# [WHAT IS REQUIRED]
Only the lines with the string "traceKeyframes" are needed; return each of them from the entries below.
(SOURCE INFORMATION Opens)
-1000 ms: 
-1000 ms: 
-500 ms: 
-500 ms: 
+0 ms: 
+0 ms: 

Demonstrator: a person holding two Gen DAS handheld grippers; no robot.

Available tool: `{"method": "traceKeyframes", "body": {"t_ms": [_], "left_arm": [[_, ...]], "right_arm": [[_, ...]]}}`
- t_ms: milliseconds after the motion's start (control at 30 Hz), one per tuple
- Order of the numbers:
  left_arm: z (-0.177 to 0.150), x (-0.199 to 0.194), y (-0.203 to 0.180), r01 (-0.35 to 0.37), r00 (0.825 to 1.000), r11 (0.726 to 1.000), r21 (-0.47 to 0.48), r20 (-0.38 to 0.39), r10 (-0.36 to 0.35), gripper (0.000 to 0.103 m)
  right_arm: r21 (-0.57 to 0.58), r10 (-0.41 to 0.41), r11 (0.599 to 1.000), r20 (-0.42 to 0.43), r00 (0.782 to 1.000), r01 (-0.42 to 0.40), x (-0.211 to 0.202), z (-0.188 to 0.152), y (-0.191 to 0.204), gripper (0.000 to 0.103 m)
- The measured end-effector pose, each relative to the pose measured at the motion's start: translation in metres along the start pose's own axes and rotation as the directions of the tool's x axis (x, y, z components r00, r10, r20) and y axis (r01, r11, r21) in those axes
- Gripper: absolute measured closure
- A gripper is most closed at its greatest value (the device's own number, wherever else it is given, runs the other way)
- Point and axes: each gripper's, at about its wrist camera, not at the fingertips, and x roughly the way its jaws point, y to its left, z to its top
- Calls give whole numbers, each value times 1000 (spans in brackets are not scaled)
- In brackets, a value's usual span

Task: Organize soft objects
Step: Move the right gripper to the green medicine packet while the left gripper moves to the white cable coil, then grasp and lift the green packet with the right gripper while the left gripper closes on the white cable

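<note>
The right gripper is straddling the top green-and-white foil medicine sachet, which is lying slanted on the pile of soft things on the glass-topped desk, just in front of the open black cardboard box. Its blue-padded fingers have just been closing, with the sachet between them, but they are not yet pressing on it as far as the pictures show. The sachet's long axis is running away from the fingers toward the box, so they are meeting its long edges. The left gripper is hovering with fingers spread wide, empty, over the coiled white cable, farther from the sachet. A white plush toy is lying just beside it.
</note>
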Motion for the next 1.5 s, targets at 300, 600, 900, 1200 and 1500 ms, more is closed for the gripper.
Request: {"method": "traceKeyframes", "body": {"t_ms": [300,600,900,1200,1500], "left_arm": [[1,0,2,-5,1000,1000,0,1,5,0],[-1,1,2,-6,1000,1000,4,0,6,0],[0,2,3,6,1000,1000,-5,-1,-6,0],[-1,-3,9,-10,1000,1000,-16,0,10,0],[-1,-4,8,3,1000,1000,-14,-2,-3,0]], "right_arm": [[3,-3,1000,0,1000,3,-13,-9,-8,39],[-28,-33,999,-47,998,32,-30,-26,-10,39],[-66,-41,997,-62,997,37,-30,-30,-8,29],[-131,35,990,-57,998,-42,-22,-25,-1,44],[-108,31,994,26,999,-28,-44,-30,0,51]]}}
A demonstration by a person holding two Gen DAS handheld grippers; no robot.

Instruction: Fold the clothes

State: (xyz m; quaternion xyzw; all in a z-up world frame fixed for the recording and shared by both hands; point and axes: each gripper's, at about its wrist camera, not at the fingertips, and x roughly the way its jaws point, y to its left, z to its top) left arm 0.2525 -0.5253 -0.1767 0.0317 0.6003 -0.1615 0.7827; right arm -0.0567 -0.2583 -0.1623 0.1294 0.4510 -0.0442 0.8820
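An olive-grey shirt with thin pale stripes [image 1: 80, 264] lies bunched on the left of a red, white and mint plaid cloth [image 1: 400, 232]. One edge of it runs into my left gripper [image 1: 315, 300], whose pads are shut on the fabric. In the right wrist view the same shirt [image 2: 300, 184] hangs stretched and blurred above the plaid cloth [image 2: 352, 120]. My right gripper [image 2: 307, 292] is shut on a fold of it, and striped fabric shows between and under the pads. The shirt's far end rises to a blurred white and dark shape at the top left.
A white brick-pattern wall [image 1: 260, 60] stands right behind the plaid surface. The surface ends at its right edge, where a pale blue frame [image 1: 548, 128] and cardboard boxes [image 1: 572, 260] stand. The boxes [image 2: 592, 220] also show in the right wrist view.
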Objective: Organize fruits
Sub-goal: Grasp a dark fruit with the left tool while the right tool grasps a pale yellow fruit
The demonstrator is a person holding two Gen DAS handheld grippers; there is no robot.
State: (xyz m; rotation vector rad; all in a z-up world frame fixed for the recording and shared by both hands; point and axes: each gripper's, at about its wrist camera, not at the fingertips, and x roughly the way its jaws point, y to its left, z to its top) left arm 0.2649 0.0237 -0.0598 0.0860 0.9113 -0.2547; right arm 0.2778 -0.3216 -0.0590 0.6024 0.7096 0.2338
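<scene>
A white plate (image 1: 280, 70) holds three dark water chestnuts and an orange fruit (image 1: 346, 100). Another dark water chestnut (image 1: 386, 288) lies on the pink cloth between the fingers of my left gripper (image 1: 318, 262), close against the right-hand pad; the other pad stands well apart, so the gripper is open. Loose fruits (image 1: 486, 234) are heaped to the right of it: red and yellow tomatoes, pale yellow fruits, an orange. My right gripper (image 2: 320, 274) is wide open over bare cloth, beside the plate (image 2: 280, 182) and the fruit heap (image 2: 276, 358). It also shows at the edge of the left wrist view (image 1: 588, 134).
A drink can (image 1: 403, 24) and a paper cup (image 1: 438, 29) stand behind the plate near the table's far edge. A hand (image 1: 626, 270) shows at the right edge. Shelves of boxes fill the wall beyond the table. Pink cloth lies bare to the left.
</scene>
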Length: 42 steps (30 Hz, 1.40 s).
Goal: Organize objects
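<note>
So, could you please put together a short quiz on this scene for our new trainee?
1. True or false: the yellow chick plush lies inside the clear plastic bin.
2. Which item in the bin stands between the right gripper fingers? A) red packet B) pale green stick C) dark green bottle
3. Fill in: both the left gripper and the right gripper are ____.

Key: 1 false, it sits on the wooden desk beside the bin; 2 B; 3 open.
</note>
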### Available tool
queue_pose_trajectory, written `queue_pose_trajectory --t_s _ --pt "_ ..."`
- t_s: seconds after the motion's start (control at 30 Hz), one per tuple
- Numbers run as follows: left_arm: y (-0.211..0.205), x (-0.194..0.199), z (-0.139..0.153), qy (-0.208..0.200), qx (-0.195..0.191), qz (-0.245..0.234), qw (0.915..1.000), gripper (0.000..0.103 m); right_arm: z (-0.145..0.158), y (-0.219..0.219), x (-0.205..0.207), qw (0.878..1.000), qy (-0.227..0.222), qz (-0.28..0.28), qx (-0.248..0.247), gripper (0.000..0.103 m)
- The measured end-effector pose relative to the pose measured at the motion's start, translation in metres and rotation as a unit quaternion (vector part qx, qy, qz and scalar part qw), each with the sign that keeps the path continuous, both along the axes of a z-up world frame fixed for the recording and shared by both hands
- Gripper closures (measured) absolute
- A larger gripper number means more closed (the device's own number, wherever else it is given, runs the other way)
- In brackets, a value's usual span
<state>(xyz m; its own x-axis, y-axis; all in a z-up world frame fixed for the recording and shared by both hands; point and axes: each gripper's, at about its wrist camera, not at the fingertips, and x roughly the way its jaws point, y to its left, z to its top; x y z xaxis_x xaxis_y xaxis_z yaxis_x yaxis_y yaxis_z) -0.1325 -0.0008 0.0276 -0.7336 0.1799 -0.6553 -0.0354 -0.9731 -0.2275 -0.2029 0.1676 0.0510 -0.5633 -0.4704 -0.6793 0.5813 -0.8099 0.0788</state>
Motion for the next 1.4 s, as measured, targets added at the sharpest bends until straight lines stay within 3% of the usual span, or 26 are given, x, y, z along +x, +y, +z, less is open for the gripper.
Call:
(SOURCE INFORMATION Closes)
# [RESPONSE]
Available tool: `{"method": "traceKeyframes", "body": {"t_ms": [_], "left_arm": [[_, ...]], "right_arm": [[_, ...]]}}`
Request: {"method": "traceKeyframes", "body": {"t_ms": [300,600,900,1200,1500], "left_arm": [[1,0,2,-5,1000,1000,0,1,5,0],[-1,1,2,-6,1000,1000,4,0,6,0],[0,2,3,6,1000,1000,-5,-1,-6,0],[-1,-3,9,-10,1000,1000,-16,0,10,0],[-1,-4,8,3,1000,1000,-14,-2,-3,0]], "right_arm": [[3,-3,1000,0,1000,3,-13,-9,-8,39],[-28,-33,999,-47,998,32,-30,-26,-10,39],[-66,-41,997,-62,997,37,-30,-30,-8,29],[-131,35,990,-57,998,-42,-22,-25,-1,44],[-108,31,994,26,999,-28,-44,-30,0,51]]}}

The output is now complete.